### Task
Begin with the first line below and retype each line exactly through the line containing "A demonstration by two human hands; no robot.". Any pictures are to be left out.
*** Given information ***
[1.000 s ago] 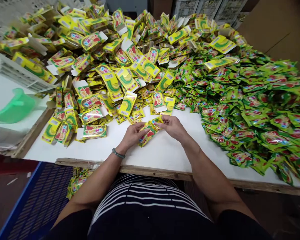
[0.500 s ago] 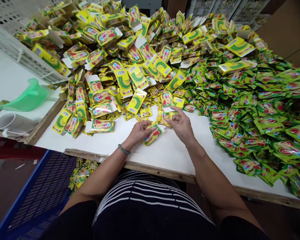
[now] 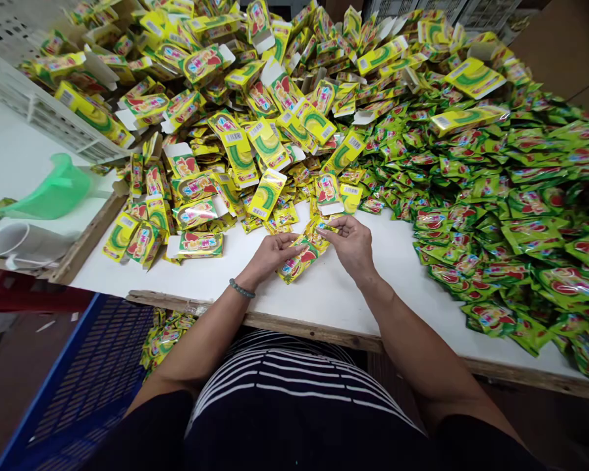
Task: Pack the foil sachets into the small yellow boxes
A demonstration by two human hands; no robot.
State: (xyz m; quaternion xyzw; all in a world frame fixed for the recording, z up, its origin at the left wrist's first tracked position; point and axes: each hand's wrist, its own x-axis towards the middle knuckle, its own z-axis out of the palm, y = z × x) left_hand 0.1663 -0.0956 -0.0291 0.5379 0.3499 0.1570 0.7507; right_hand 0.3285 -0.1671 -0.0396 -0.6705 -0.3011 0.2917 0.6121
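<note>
My left hand (image 3: 269, 256) is closed around a small yellow-and-green candy box (image 3: 297, 263) with a watermelon picture, held tilted just above the white table. Its open end faces right. At that end my right hand (image 3: 354, 245) pinches a small yellow candy packet (image 3: 320, 229) between thumb and fingers. The packet touches the box's mouth; how far it reaches inside is hidden. Just beyond my hands lies another candy box (image 3: 328, 193) with a white flap, at the edge of a heap of yellow boxes (image 3: 267, 145). Loose yellow packets (image 3: 283, 216) lie in front of the heap.
Green candy packets (image 3: 510, 216) are heaped on the right. On the left are a white plastic crate (image 3: 73, 127), a green scoop (image 3: 53, 190) and a white mug (image 3: 29, 242). Below the table's wooden edge (image 3: 304, 332) stands a blue basket (image 3: 78, 386) with packets in it.
My right hand has moved slightly left and its fingers have closed on a yellow packet, bringing it against the box's open end. My left hand still holds the box.
</note>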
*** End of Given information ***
### Result of the task
[1.000 s ago] 
[0.500 s ago] 
[now] 
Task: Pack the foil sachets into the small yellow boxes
A demonstration by two human hands; no robot.

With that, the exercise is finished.